Believe it or not, the premiere broadcast date for The Lone Ranger radio program has been a subject of controversy over the decades. The exact broadcast date varies depending on what book or magazine article you read. The reasons for the discrepancy also vary depending on the authors. Some claim the premiere broadcast date was January 30, 1933. Others claim January 31. And yet others claim February 2, 1933. What I personally find amazing is the fact that the correct answer can be found when consulting archival documents but since the primary reason for the discrepancy is because the majority of authors chose to reprint what they find in other prior published reference guides, magazine articles and websites. Preferring to go directly to the source, the answer is, of course, January 31, 1933. The remainder of this article will now go into detail how January 31 was determined, and the origin of those two mistakes that continue to pop up on multiple websites, magazine articles and published reference guides. (So if you want to save yourself five minutes of reading and avoid the nitty-gritty, accept January 31, 1933 and move on. Else, enjoy reading the next few paragraphs...)  

To understand the origin of The Lone Ranger one must take into account how most radio programs originated during the 1930s. A sponsor would commission an advertising agency to create a number of proposals and during a meeting between sponsor and account executives, listen to the pitches (often incorporated with artistic interpretations through a slide show on an art easel which today we would refer digitally to as a power point presentation). The pitches would examine how the program would interconnect with the radio listeners, and the sponsor's product. As an example, an ad agency representing General Mills would have proposed half a dozen children's serial adventures and one of those proposals would have been Jack Armstrong, the All-American Boy, which promoted the hero's athletic prowess and abilities, combatting villains of all sorts, including the harsh elements of Mother Nature, and thus the commercials would have emphasized how Wheaties was essential to grow strong muscles and bones like their hero, Jack Armstrong.
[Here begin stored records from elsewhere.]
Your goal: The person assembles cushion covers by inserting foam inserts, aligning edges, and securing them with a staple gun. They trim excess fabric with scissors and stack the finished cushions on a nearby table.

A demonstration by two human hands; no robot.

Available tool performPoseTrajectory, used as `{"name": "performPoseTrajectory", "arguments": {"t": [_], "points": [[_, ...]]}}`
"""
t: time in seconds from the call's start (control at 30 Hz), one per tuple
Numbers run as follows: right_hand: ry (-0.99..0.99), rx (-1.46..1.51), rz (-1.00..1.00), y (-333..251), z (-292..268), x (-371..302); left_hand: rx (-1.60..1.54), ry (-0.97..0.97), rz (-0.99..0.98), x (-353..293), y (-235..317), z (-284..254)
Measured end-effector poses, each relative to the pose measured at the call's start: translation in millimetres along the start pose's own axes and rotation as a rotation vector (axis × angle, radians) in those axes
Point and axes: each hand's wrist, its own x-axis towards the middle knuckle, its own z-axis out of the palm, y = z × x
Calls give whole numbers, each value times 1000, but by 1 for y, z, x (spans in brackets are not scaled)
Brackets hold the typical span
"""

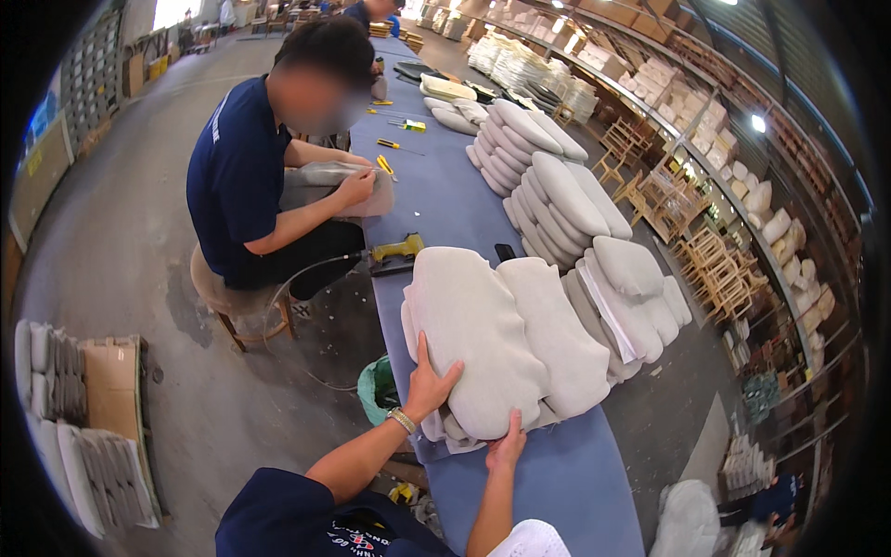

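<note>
A pale grey fabric-covered cushion (476, 334) lies on top of a stack at the near part of the blue table. My left hand (431, 382), with a watch on its wrist, grips the cushion's left edge, thumb on the upper face. At the near edge my right hand (507, 446) holds the same cushion, thumb up and other fingers mostly hidden underneath. Touching its right side is a second pale cushion (557, 343) with a wavy edge. More cushion layers show below my hands.
A yellow staple gun (399, 249) with a hose lies beyond the cushion on the blue table (436, 209). Stacked cushions (566, 200) line the right side. Across to the left, a co-worker (243, 176) sits handling a cushion. A green bag (375, 390) hangs by the table's left edge.
</note>
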Motion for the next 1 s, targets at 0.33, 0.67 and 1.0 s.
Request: {"name": "performPoseTrajectory", "arguments": {"t": [0.33, 0.67, 1.0], "points": [[-53, 147, -42, -19, -5, 13, 148, -253, -139, 11, -11, -54], [44, -59, 78, 49, -100, -98, 289, -284, -761, -187, -208, -252], [404, 455, 399, 261, -149, -313, 5, -527, -434, -61, -97, -170]]}}
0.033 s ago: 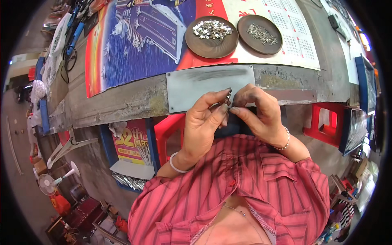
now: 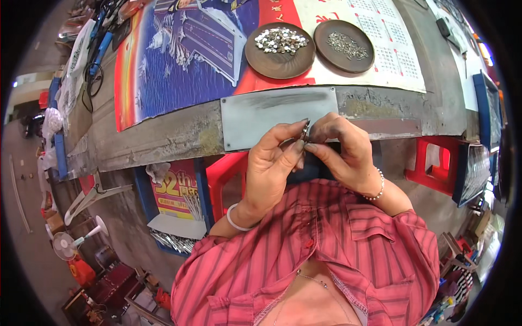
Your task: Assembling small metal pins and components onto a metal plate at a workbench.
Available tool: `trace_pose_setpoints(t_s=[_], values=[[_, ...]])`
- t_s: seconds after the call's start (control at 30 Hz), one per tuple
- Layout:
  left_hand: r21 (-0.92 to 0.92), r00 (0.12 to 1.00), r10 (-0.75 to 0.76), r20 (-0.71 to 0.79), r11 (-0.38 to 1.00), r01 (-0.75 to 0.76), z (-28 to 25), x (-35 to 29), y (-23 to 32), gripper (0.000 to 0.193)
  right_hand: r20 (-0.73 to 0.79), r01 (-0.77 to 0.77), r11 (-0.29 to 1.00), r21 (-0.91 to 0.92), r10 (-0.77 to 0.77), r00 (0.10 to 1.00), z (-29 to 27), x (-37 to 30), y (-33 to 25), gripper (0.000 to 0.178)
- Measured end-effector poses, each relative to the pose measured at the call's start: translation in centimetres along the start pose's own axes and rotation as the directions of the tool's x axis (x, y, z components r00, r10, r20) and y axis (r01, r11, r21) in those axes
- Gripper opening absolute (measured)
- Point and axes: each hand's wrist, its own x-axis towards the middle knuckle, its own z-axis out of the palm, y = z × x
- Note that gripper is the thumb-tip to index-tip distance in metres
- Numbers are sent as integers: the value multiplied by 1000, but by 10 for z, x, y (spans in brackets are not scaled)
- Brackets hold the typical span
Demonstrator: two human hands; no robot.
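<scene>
My left hand [image 2: 273,160] is closed, with thumb and fingers pinching a small, slim metal piece [image 2: 305,128] with a dark tip. Its exact kind is too small to make out. Close against it, my right hand [image 2: 346,145] has its thumb and bent forefinger brought together at the lower part of the same piece. Whatever lies between those right fingertips is hidden. Both hands are held just over the front edge of the bench, before a grey metal plate [image 2: 277,103] fixed there. Dark smudges mark the fingers.
Beyond the plate stand a brown dish [image 2: 266,68] of small shiny round metal parts and another brown dish [image 2: 331,62] of tiny pins. They rest on a printed poster [image 2: 174,89]. Below the bench are a blue crate [image 2: 142,198] with metal rods and a red stool [image 2: 217,176].
</scene>
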Motion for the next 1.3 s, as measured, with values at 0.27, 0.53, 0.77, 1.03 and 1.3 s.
trace_pose_setpoints(t_s=[0.27, 0.53, 0.77, 1.03, 1.3], values=[[22, 997, 68, 41, 997, -69, 21, -2, -13, 29, -110, 102, 995, -20, -103, 989, -15, -11, 2, 15], [65, 967, 109, 230, 990, -127, 38, -1, -17, 29, 179, -342, 435, 833, 374, 910, -35, -19, -1, 27], [129, 950, 227, 215, 957, -258, 47, -6, -20, 30, 44, -194, 580, 791, 262, 964, -30, -25, -6, 14], [342, 888, 445, 119, 821, -457, 51, -8, -24, 33, -204, -39, 834, 551, 180, 962, -11, -27, -12, 6], [216, 910, 409, 67, 885, -413, 47, -17, -19, 32, -165, 38, 944, 328, 18, 986, -11, -20, -16, 10]])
When James Jewell, director of dramatic programs over radio station WXYZ in Detroit, contacted Fran Striker to write up a series of dramatic westerns, little did he know how historically valuable those letters of communication would become. Striker lived in Buffalo, New York. With respect to the U.S. Post Office, the postal system was more efficient back in the 1930s than it is today. If Jewell mailed a letter to Striker on Wednesday, Striker received the letter on Thursday. If Striker mailed a reply on Friday, Jewell received the letter on Saturday. Because The Lone Ranger radio program was conceived through drafts of multiple radio scripts, and Jewell's input and Striker's output was documented through suggestions in the form of letters, the correspondence exchanged between the two have become historical documentation that cannot be refuted.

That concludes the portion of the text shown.